Son intervention part d’un constat clair : la consommation d’électricité ne diminue pas. Avec l’électrification — notamment par les véhicules électriques — la demande continue d’augmenter. Lors de longues nuits d’hiver en particulier, des lacunes d’approvisionnement pourraient apparaître, une situation susceptible de s’aggraver avec la mise hors service d’installations existantes.
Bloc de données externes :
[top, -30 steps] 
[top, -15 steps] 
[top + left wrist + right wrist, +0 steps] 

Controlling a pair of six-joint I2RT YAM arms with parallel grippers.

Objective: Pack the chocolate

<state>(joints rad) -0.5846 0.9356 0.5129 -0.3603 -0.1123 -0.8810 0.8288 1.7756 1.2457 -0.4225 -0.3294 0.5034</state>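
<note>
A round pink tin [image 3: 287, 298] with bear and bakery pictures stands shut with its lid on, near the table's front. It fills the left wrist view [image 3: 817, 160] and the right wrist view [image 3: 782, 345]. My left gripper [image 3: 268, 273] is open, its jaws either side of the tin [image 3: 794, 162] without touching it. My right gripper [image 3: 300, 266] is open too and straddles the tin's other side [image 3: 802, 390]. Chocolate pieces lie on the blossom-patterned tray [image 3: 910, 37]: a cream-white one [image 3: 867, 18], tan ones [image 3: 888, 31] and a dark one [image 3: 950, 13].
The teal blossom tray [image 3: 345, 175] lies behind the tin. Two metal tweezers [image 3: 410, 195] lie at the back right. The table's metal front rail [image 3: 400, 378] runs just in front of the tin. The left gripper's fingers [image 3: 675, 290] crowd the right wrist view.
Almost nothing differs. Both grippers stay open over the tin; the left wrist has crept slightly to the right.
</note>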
Huszár souligne également la dimension économique : la construction et l’exploitation de nouvelles centrales représentent des investissements, de la valeur ajoutée et de nombreux emplois. Elle rappelle en outre que renoncer à des installations nationales ne signifie pas automatiquement moins d’énergie d’origine nucléaire, mais davantage d’importations. Dans ce cas, la surveillance et le contrôle seraient en partie transférés à l’étranger.
La série vidéo de WiN Suisse donne la parole à des expertes du secteur et met en lumière, sous un angle personnel, des questions actuelles liées aux technologies et à l’approvisionnement énergétique.